TL;DR
- Aave integrates Chainlink CCIP as the cross-chain standard for GHO, Savings GHO, governance, and its new Stable Vaults functionality.
- CCIP handles transfers between Ethereum, Base, and Arbitrum with at least 16 independent node operators and native rate limits.
- GHO is available on 8 different networks, and Chainlink Data Feeds have operated as Aave’s oracle system since January 2020.
Aave, the largest decentralized finance protocol by total value locked, adopted Chainlink CCIP as its cross-chain infrastructure standard for core ecosystem operations.
The decision aims to strengthen a relationship that already existed at the oracle level, now extending it to asset transfers, cross-chain messaging, and governance execution.
Aave Across Multiple Chains: The Role of CCIP
The expansion of DeFi across multiple blockchains shifted the weight of security from individual smart contracts toward the infrastructure connecting those networks. In the protocol’s case, CCIP was already managing GHO and Savings GHO transfers under the Cross-Chain Token standard, as well as governance proposal execution through Aave Delivery Infrastructure (a.DI). Now it will also support the App’s cross-chain logic via Stable Vaults, covering fund rebalancing, yield optimization, deposits, and transfers between Ethereum, Base, and Arbitrum.
The practical result is that users get a simple, unified experience, avoiding direct interaction with bridges or underlying infrastructure. The app handles cross-chain movements in the background, while CCIP provides a single interface for messaging and token transfers in a single transaction.
Why This Infrastructure Was Chosen
Chainlink Data Feeds have operated as Aave’s oracle system since January 2020, which means CCIP inherits a pre-existing security relationship rather than creating a new dependency. Each bridge lane is secured by at least 16 independent node operators, distributed across different organizations, regions, and infrastructure providers.

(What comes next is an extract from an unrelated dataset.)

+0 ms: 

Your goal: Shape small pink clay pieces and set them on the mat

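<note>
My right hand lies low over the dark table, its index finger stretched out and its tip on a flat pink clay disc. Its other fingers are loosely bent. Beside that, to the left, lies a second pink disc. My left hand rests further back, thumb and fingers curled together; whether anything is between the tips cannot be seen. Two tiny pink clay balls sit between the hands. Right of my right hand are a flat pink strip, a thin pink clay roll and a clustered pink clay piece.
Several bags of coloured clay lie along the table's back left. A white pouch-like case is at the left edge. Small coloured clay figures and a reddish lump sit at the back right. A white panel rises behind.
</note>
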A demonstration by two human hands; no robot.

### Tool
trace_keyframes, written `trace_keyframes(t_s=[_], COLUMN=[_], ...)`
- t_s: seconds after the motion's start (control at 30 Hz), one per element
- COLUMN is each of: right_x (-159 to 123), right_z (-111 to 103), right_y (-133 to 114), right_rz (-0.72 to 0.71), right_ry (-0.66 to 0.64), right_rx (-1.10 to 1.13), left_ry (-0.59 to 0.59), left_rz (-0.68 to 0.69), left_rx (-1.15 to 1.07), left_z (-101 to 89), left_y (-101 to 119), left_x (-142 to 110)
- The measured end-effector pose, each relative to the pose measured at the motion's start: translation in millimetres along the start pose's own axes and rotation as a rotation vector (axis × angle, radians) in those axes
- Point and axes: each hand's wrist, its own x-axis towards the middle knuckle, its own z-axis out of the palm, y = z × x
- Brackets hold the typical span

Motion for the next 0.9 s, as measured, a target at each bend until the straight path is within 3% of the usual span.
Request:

Native rate limits restrict cross-chain exposure under abnormal conditions, calibrated against sustained historical flows rather than peak maximums. This approach aligns with the risk frameworks formalized by LlamaRisk and Aave Labs, which the protocol applies to both listed assets and its own infrastructure dependencies. GHO, currently available on 8 networks, is a key business component for the ecosystem, increasing the need for a consistent security model at multichain scale.